:: Goal of the exercise ::
Using the records below, reproduce exactly the lines from the one containing "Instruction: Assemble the" through the end, and nothing more; skip the images.

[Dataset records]

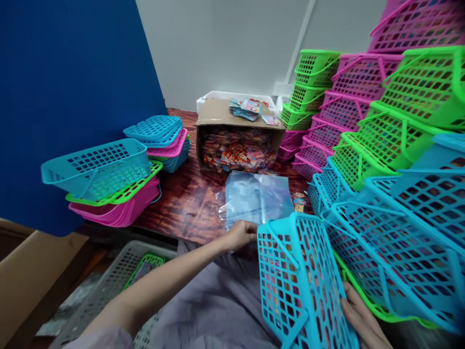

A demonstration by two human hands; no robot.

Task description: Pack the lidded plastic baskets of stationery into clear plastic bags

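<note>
A sky-blue latticed plastic basket point(304, 291) is tilted at near right, the right hand point(359, 310) gripping its right side, apparently for support; whether the curled left hand point(240, 236) grips its left edge cannot be told. Pink, green and blue plastic baskets point(358, 77) at right stand stacked, presumably saving space.

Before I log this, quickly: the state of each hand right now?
Left hand: at the blue basket, grip unclear.
Right hand: holding that same basket.

A light-blue lattice basket point(286, 276), colourful contents showing through its holes, is held tilted by the right hand point(358, 312).
</note>
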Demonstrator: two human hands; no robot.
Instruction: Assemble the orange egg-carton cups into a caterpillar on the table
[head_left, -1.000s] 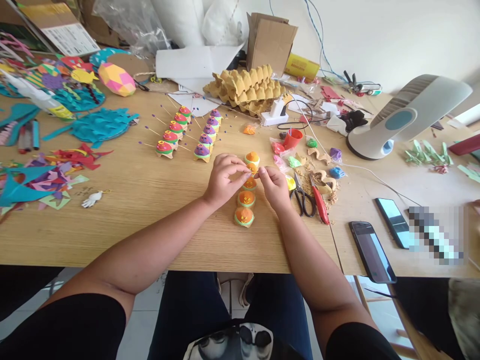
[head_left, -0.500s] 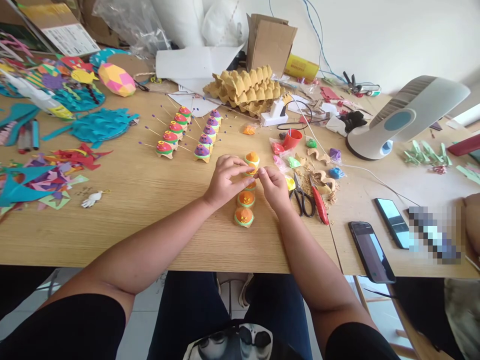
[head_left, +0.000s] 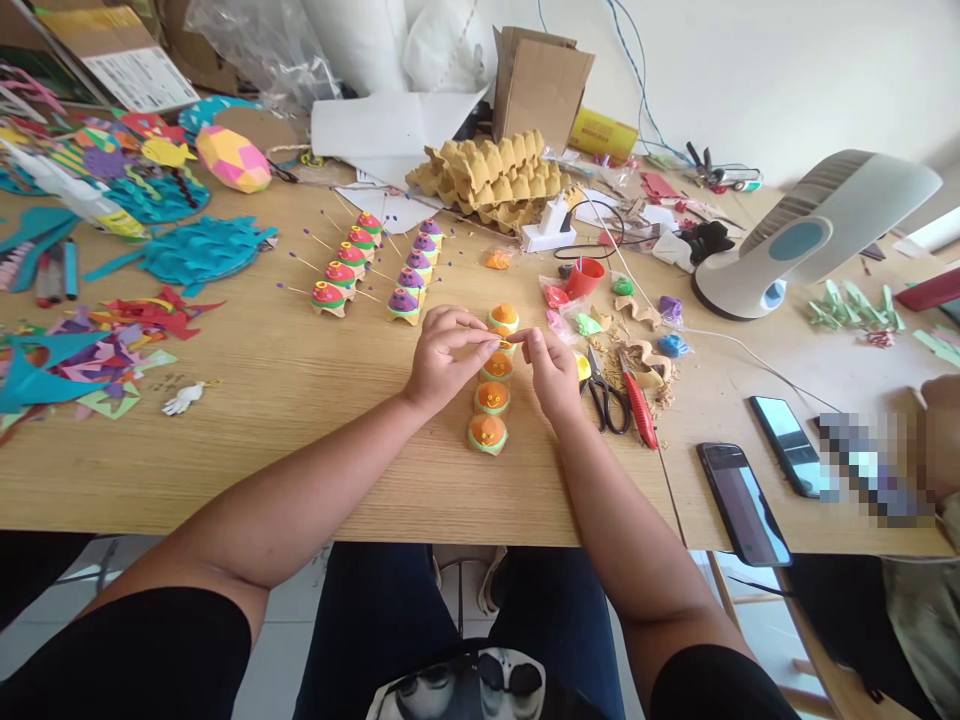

:: Output for this task ::
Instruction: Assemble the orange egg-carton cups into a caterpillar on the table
[head_left, -1.000s] 
[head_left, -0.500s] 
[head_left, +0.000s] 

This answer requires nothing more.